Nuovi interrogativi, nuove prospettive
Siamo stati scaraventati per meno di cento giorni – scanditi dai Dpcm datati 11 marzo e 3 giungo – in un colossale esperimento in tempo reale per scrutare il futuro delle nostre città. A cosa serve davvero una città? A favorire la crescita, attirare investimenti e competere con i rivali sulla scena globale? O a migliorare la qualità della vita di tutti, favorire la sostenibilità e la capacità di affrontare le difficoltà? Un approccio non esclude sempre l’altro ma, in questi mesi di sospensione, la ricerca di un punto di equilibrio è diventata vitale per la vita urbana. In molti paesi la pandemia è stato il via libera a cambiamenti rapidi per controllare meglio economia, sanità, trasporti e approvvigionamenti. Le città hanno conosciuto temporanee misure di politica urbana progressista: blocco degli sfratti, nazionalizzazione dei servizi, assistenza sanitaria e trasporti pubblici gratuiti, congedi per malattia e salari garantiti. Le idee radicali di ieri sono diventate le scelte pragmatiche di oggi.
La pandemia ha involontariamente fornito lo spunto per un interrogativo esistenziale: che cos’è una città?

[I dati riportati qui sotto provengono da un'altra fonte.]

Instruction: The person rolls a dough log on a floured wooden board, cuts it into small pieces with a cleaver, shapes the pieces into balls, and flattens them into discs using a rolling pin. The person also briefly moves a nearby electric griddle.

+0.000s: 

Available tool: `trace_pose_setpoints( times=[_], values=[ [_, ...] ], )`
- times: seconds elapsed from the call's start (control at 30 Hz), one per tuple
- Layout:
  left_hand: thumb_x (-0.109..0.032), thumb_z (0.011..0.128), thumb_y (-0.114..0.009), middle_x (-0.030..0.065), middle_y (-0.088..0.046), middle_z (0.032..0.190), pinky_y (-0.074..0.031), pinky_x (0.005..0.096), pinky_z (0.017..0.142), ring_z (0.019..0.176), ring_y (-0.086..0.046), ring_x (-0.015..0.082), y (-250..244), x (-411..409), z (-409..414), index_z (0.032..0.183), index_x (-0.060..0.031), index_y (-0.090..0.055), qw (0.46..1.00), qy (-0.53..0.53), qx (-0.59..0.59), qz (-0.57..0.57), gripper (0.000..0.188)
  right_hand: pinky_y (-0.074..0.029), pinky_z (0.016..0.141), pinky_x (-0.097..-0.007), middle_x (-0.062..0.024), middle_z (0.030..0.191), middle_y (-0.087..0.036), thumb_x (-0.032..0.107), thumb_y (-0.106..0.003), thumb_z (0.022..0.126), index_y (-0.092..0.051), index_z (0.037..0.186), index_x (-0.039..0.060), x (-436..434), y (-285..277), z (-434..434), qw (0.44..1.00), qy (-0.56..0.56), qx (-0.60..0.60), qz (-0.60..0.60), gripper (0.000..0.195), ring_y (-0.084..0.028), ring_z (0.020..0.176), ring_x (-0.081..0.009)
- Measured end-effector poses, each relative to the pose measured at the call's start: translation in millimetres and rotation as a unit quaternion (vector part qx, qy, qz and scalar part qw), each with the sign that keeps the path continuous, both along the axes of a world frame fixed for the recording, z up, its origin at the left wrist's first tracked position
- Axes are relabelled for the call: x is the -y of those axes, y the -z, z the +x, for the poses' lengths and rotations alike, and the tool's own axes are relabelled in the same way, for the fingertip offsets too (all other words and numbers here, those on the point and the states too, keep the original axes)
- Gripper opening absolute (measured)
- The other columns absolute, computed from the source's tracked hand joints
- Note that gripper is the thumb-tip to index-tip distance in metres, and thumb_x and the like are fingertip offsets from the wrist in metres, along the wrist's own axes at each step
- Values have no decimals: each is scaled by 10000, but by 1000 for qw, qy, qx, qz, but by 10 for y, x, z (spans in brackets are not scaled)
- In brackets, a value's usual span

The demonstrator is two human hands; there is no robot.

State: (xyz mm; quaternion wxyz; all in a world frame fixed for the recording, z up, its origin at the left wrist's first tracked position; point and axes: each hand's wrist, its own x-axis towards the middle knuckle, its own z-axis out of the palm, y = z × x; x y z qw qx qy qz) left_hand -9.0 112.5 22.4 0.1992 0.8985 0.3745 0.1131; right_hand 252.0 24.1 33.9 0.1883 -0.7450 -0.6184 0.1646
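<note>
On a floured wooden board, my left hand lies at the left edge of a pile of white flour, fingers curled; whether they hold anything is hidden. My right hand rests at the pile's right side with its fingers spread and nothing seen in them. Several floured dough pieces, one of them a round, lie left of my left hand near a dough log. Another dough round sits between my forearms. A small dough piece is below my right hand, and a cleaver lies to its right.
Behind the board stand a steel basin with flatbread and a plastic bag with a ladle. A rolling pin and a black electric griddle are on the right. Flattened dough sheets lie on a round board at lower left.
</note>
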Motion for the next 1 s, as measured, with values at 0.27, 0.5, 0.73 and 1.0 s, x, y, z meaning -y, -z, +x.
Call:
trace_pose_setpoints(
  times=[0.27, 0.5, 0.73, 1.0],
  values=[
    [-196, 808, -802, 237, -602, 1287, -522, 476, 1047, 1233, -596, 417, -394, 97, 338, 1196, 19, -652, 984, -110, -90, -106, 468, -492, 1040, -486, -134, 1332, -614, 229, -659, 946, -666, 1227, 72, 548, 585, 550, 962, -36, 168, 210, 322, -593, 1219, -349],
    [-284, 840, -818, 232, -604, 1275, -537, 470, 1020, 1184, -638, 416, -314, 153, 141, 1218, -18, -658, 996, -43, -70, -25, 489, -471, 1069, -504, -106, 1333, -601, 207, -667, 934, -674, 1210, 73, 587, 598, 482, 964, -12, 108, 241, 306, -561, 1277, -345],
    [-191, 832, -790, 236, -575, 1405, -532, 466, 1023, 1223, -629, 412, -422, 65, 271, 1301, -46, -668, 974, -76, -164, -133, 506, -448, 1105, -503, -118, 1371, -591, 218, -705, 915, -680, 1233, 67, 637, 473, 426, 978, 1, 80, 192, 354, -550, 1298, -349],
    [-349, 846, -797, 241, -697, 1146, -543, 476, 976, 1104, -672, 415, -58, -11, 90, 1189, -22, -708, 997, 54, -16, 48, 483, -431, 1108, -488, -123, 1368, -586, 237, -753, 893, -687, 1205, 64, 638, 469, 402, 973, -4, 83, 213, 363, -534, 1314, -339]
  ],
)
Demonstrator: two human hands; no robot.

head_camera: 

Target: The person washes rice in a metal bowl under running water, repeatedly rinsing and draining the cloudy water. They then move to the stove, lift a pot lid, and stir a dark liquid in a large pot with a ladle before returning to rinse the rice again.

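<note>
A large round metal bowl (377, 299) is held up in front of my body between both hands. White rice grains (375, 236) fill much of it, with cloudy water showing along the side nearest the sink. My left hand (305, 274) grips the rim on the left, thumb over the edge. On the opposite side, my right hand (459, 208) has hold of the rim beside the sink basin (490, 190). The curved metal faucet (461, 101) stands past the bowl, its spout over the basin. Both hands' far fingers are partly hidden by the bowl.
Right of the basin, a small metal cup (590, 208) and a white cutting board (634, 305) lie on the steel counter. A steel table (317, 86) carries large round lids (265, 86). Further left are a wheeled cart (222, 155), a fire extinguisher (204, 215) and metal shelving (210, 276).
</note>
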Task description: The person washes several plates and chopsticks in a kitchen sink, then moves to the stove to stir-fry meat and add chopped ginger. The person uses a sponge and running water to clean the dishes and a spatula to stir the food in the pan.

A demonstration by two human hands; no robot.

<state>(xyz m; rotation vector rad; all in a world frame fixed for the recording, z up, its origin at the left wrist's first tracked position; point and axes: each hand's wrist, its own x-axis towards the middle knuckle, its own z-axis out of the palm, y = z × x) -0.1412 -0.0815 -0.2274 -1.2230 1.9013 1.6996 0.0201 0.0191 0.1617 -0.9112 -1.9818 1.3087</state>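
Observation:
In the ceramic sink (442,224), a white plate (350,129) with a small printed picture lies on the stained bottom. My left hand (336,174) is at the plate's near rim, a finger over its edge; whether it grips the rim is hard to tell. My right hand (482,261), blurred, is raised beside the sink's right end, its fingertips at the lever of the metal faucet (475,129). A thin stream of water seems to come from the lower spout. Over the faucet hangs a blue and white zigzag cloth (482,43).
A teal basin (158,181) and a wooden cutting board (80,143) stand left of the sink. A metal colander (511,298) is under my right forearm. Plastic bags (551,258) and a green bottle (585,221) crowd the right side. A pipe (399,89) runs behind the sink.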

Le città invisibili sono uno straordinario compagno di viaggio in questa riflessione: non forniscono soluzioni ma spingono alla ricerca della comprensione della realtà. La ridefinizione di ciò che ci circonda è alla base del romanzo. Sul finire degli anni Sessanta Calvino, come molti altri autori in giro per il mondo (su tutti, basti pensare al realismo magico in America Latina https://www.dellumanoerrare.it/2020/06/24/gli-occhi-socchiusi-sullamerica-latina/), aderisce ad un nuovo modo di fare letteratura, intesa come artificio e come gioco combinatorio. Per lo scrittore ligure è necessario rendere visibile ai lettori la struttura stessa della narrazione, per accrescere il loro grado di consapevolezza. Questa sorta di riscrittura de Il Milione di Marco Polo in cui è lo stesso mercante veneziano a descrivere a Kublai Khan le città del suo impero. Queste città però non esistono tranne che nell’immaginazione di Marco Polo, vivono solo all’interno delle sue parole. La narrazione quindi per Calvino può creare dei mondi ma non può distruggere l’inferno dei viventi che sta intorno a noi, per combattere il quale, come suggerito nella conclusione del romanzo, non si può far altro se non valorizzare quello che inferno non è.